When the governments of Mauritius and the United Kingdom issued a joint declaration at the beginning of this month that they had “reached an historic political agreement on the exercise of sovereignty over the Chagos Archipelago” after a half-a-century long dispute and two years of direct negotiations, Joe Biden reportedly went “so far as to ‘applaud’ [the agreement] within minutes of the announcement!”
The United States president has every reason to be pleased.
After all, according to this much-lauded agreement, British rule over the Archipelago’s 60 or so small and uninhabited islands will come to an end, but there will be no change in the status of its main and most southerly isle, Diego Garcia, which is hosting a vast, secretive US Navy base.

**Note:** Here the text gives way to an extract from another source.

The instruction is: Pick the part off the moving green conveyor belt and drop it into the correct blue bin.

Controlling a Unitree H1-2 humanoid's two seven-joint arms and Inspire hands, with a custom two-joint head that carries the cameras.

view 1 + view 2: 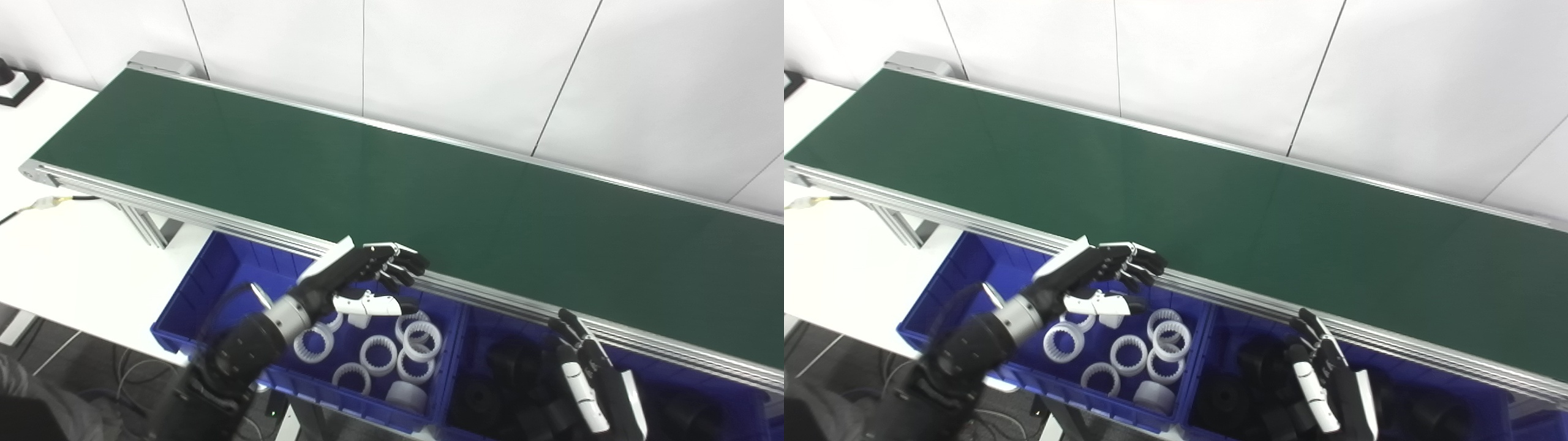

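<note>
Belt (392,177) ran bare as far as you could see; the only parts in sight lay in the bins. Your left hand (367,275) hovered over the left blue bin (202,288) of white rings (378,354), fingers (401,260) spread and holding nothing. Your right hand (591,380) hung over the right bin (1225,334) of black parts (514,367), fingers likewise apart.
</note>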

As part of the agreement, Mauritius, which gained independence from Britain in 1968 after abandoning its claim to sovereignty over the Chagos, agreed that it would allow the US base to continue operating on Diego Garcia for the next 99 years – renewable. Under the deal, Chagossians, who were exiled from the archipelago in the 1960s and 1970s to make way for the US base, are allowed to return to the smaller Chagos islands – but they are still not permitted to access Diego Garcia freely or resettle there.
While the deal will not satisfy the United Nations, which has long been calling for the “complete” decolonisation of the Archipelago, or Chagossians, who wanted to “return home” without any conditions or exclusions, the White House is understandably relieved that an agreement has been reached between the UK and Mauritius that allows the US to keep the military facility it has been using for more than 50 years.
Diego Garcia is located in the middle of the Indian Ocean, strategically positioned between Asia and Africa. The base may be thousands of miles from Washington, but it is within flying distance of the Middle East, and it has provided the US with important leverage during many crises threatening US interests in and around that region.
After Iran’s 1979 Islamic revolution which overthrew the Shah and redrew the global map of alliances, for example, Diego Garcia underwent the largest expansion of any US military location since the Vietnam War. But the base has been the busiest in the immediate aftermath of al-Qaeda’s September 11 attacks on the US in 2001. Within weeks of the attacks, the base expanded further and welcomed an additional 2,000 Air Force personnel.
During the subsequent so-called “war on terror”, hundreds of individuals were captured, transported around the world and interrogated in secret prisons under the auspices of the CIA, but without legal oversight. We now know that Diego Garcia also played a role in this euphemistically named “extraordinary rendition program”.
For years, however, both American and British officials denied that the base ever hosted, even in passing, any “war on terror” detainees.